▸ **Your assignment**
Output all of the listing, leaving every line exactly as written.

▸ **Material provided**

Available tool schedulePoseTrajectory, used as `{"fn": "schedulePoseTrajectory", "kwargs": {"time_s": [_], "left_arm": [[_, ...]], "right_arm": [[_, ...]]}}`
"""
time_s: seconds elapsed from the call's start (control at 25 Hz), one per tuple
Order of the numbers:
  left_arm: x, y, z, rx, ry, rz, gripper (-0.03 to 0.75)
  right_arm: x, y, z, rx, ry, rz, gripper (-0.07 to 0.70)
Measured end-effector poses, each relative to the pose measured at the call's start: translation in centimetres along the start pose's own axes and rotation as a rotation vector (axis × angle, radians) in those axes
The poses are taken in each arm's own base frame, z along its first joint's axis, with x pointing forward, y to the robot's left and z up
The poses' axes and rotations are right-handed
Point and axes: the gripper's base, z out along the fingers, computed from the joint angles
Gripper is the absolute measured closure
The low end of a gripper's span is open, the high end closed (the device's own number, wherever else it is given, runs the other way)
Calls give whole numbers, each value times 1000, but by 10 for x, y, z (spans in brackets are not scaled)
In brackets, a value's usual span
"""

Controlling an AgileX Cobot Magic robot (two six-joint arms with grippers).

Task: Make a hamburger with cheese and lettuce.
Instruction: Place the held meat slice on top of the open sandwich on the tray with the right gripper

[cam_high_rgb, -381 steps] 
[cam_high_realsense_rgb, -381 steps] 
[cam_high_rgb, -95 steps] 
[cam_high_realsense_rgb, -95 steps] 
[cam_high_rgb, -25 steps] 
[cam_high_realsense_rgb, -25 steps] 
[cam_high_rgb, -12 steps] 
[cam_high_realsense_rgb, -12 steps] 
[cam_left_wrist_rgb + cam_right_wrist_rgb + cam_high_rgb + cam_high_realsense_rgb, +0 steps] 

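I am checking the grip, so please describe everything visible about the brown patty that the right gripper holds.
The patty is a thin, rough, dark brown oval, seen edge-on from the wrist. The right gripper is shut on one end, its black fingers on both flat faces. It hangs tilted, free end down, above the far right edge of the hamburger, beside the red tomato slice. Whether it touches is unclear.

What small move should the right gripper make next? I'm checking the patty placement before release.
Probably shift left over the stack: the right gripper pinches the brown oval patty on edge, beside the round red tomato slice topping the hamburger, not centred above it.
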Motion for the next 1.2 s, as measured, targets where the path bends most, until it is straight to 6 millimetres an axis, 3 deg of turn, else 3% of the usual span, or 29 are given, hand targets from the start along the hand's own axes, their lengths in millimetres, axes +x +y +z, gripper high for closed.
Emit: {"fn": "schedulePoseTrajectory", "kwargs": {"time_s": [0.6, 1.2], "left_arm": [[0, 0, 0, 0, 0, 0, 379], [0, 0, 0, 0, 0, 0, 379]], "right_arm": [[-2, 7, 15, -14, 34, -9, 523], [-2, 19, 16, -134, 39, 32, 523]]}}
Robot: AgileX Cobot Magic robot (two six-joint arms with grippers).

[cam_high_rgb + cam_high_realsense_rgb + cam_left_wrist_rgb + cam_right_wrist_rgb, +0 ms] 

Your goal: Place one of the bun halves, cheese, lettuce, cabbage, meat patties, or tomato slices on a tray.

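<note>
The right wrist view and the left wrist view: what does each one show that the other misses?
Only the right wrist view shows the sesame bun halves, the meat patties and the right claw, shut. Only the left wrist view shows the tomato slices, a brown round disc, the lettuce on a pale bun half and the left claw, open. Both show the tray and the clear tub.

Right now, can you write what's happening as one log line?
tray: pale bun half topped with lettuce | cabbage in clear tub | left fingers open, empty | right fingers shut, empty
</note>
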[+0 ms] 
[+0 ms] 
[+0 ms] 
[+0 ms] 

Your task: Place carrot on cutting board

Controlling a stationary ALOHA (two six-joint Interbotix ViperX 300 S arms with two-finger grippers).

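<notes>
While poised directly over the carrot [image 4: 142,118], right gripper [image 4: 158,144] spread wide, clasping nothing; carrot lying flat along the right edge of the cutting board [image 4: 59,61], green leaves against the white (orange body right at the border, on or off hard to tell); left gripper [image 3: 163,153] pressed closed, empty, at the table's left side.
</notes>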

▸ **Answer to this task**
Available tool schedulePoseTrajectory, used as `{"fn": "schedulePoseTrajectory", "kwargs": {"time_s": [_], "left_arm": [[_, ...]], "right_arm": [[_, ...]]}}`
"""
time_s: seconds elapsed from the call's start (control at 25 Hz), one per tuple
Order of the numbers:
  left_arm: x, y, z, rx, ry, rz, gripper (-0.03 to 0.75)
  right_arm: x, y, z, rx, ry, rz, gripper (-0.07 to 0.70)
Measured end-effector poses, each relative to the pose measured at the call's start: translation in centimetres along the start pose's own axes and rotation as a rotation vector (axis × angle, radians) in those axes
The poses are taken in each arm's own base frame, z along its first joint's axis, with x pointing forward, y to the robot's left and z up
The poses' axes and rotations are right-handed
Point and axes: the gripper's base, z out along the fingers, computed from the joint angles
Gripper is the absolute measured closure
The low end of a gripper's span is open, the high end closed (the device's own number, wherever else it is given, runs the other way)
Calls give whole numbers, each value times 1000, but by 10 for x, y, z (spans in brackets are not scaled)
In brackets, a value's usual span
"""

Controlling an AgileX Cobot Magic robot (two six-joint arms with grippers).

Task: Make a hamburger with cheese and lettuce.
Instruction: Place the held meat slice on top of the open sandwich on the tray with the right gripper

[cam_high_rgb, -381 steps] 
[cam_high_realsense_rgb, -381 steps] 
[cam_high_rgb, -95 steps] 
[cam_high_realsense_rgb, -95 steps] 
[cam_high_rgb, -25 steps] 
[cam_high_realsense_rgb, -25 steps] 
[cam_high_rgb, -12 steps] 
[cam_high_realsense_rgb, -12 steps] 
[cam_left_wrist_rgb + cam_right_wrist_rgb + cam_high_rgb + cam_high_realsense_rgb, +0 steps] 

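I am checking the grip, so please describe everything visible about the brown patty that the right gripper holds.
The patty is a thin, rough, dark brown oval, seen edge-on from the wrist. The right gripper is shut on one end, its black fingers on both flat faces. It hangs tilted, free end down, above the far right edge of the hamburger, beside the red tomato slice. Whether it touches is unclear.

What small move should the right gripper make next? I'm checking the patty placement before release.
Probably shift left over the stack: the right gripper pinches the brown oval patty on edge, beside the round red tomato slice topping the hamburger, not centred above it.
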Motion for the next 1.2 s, as measured, targets where the path bends most, until it is straight to 6 millimetres an axis, 3 deg of turn, else 3% of the usual span, or 29 are given, hand targets from the start along the hand's own axes, their lengths in millimetres, axes +x +y +z, gripper high for closed.
Emit: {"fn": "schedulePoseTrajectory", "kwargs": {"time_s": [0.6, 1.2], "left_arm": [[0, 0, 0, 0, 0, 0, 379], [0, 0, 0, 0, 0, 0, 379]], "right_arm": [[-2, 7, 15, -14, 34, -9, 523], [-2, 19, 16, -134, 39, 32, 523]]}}
Robot: AgileX Cobot Magic robot (two six-joint arms with grippers).

[cam_high_rgb + cam_high_realsense_rgb + cam_left_wrist_rgb + cam_right_wrist_rgb, +0 ms] 

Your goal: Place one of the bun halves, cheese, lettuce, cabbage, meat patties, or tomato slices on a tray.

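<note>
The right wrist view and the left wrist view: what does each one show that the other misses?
Only the right wrist view shows the sesame bun halves, the meat patties and the right claw, shut. Only the left wrist view shows the tomato slices, a brown round disc, the lettuce on a pale bun half and the left claw, open. Both show the tray and the clear tub.

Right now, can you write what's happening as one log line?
tray: pale bun half topped with lettuce | cabbage in clear tub | left fingers open, empty | right fingers shut, empty
</note>
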[+0 ms] 
[+0 ms] 
[+0 ms] 
[+0 ms] 

Your task: Place carrot on cutting board

Controlling a stationary ALOHA (two six-joint Interbotix ViperX 300 S arms with two-finger grippers).

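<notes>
While poised directly over the carrot [image 4: 142,118], right gripper [image 4: 158,144] spread wide, clasping nothing; carrot lying flat along the right edge of the cutting board [image 4: 59,61], green leaves against the white (orange body right at the border, on or off hard to tell); left gripper [image 3: 163,153] pressed closed, empty, at the table's left side.
</notes>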

Further output is not needed for this exercise.